— Work to be completed —
Exactly reproduce the lines from the top of the entries below through the line containing "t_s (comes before", with both ends included.

— Materials provided —
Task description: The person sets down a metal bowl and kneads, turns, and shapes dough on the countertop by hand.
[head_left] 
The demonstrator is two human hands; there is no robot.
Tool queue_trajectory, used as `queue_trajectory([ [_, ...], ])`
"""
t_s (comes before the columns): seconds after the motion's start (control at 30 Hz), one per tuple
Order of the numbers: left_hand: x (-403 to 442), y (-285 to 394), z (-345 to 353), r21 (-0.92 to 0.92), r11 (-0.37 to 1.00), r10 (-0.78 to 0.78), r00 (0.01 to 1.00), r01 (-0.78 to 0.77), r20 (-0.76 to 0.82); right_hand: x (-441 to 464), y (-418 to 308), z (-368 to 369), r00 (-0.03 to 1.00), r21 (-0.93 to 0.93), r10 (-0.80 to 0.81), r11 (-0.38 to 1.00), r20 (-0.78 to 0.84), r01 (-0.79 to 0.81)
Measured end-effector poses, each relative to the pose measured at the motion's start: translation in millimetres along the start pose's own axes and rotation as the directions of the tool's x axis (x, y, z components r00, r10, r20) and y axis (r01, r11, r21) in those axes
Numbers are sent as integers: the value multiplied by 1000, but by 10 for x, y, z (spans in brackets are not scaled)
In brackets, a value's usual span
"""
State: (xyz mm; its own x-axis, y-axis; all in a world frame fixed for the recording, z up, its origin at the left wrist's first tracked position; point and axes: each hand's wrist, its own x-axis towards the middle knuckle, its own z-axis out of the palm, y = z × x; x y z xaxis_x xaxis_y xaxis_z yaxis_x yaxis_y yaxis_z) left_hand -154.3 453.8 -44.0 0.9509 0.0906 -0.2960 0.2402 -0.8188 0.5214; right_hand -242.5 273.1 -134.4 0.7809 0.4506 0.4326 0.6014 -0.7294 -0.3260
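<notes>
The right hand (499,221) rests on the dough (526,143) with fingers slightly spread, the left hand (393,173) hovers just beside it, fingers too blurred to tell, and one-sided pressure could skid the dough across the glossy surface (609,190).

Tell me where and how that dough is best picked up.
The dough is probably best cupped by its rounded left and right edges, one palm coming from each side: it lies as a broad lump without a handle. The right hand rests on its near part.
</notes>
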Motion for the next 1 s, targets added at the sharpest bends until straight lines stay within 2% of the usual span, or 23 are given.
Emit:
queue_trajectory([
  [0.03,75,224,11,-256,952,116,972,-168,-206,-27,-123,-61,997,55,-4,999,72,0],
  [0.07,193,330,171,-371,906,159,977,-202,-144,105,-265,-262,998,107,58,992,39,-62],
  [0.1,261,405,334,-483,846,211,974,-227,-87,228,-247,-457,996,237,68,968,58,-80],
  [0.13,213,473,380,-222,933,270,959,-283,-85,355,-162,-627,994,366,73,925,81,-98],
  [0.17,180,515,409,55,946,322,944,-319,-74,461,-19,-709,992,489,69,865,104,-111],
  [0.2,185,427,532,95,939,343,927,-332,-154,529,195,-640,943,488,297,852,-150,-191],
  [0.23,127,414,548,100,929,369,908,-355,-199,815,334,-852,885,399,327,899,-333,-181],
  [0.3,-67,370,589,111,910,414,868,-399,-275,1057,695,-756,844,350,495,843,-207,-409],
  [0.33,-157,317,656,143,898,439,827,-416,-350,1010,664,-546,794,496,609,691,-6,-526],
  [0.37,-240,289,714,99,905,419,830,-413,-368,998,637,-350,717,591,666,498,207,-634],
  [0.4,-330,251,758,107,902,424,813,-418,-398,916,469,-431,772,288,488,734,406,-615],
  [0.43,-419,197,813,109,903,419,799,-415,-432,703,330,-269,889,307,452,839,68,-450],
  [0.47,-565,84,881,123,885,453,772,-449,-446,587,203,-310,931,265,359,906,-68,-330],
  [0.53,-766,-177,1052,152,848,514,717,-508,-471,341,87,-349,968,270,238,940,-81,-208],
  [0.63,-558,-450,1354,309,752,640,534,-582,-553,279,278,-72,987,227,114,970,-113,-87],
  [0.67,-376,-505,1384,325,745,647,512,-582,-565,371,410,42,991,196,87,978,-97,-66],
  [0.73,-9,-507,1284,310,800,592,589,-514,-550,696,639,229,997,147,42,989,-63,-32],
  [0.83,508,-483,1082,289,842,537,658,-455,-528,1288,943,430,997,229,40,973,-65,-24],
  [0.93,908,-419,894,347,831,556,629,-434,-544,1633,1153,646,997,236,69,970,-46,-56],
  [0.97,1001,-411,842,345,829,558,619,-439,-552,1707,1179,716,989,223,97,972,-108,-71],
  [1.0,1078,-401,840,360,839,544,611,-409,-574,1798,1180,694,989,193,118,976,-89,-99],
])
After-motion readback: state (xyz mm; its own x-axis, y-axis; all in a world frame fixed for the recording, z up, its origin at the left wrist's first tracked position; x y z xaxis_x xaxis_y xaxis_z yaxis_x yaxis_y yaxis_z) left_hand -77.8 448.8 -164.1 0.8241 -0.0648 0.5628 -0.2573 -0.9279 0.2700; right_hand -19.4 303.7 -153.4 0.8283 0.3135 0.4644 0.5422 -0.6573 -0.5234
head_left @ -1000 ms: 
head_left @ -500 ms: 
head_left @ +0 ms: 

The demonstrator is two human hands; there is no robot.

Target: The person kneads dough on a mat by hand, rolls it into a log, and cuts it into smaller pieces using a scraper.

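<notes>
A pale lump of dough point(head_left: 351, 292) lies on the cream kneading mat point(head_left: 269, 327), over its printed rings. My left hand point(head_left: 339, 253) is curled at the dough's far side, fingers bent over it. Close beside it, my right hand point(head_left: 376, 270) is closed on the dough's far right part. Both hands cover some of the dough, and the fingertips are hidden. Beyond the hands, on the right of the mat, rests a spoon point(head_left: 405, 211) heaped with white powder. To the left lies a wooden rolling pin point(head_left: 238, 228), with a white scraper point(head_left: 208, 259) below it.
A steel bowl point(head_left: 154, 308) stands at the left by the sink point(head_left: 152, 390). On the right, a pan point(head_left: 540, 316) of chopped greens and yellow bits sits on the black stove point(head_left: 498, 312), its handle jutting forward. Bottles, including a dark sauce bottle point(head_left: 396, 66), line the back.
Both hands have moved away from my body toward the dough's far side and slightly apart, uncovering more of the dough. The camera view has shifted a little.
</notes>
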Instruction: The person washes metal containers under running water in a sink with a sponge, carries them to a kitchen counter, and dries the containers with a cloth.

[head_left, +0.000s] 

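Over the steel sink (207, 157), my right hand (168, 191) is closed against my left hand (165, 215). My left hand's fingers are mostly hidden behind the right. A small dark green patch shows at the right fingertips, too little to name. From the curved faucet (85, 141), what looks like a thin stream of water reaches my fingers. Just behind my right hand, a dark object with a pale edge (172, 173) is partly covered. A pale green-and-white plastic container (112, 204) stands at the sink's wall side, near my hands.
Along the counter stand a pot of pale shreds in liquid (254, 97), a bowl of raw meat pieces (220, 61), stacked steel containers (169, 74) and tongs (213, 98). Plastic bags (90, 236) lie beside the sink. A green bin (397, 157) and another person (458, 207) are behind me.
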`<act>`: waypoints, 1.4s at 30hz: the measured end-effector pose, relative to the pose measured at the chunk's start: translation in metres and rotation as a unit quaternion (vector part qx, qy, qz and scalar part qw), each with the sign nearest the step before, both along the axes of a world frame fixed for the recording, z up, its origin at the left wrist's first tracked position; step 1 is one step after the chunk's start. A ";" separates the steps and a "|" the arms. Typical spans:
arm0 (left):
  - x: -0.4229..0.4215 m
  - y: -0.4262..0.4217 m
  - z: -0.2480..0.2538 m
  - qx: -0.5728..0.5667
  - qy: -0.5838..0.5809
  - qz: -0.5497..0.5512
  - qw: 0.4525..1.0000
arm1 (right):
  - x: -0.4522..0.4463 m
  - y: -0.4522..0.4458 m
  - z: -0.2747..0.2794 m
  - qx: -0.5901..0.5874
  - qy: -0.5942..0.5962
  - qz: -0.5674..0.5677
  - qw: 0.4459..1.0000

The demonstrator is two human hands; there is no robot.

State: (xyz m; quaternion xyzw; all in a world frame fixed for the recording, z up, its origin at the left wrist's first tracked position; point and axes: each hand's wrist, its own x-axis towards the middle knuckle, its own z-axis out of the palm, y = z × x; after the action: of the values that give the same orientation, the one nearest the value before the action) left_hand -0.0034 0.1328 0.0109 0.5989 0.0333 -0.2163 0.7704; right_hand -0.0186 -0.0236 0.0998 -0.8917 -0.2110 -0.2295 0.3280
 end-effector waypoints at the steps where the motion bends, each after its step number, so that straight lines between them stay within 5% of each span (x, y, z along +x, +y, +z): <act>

— Result below —
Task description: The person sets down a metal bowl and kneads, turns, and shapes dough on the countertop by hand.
[head_left] 
The demonstrator is two human hands; there is no robot.
Tool queue_trajectory, used as `queue_trajectory([ [_, ...], ])`
"""
t_s (comes before the columns): seconds after the motion's start (control at 30 Hz), one per tuple

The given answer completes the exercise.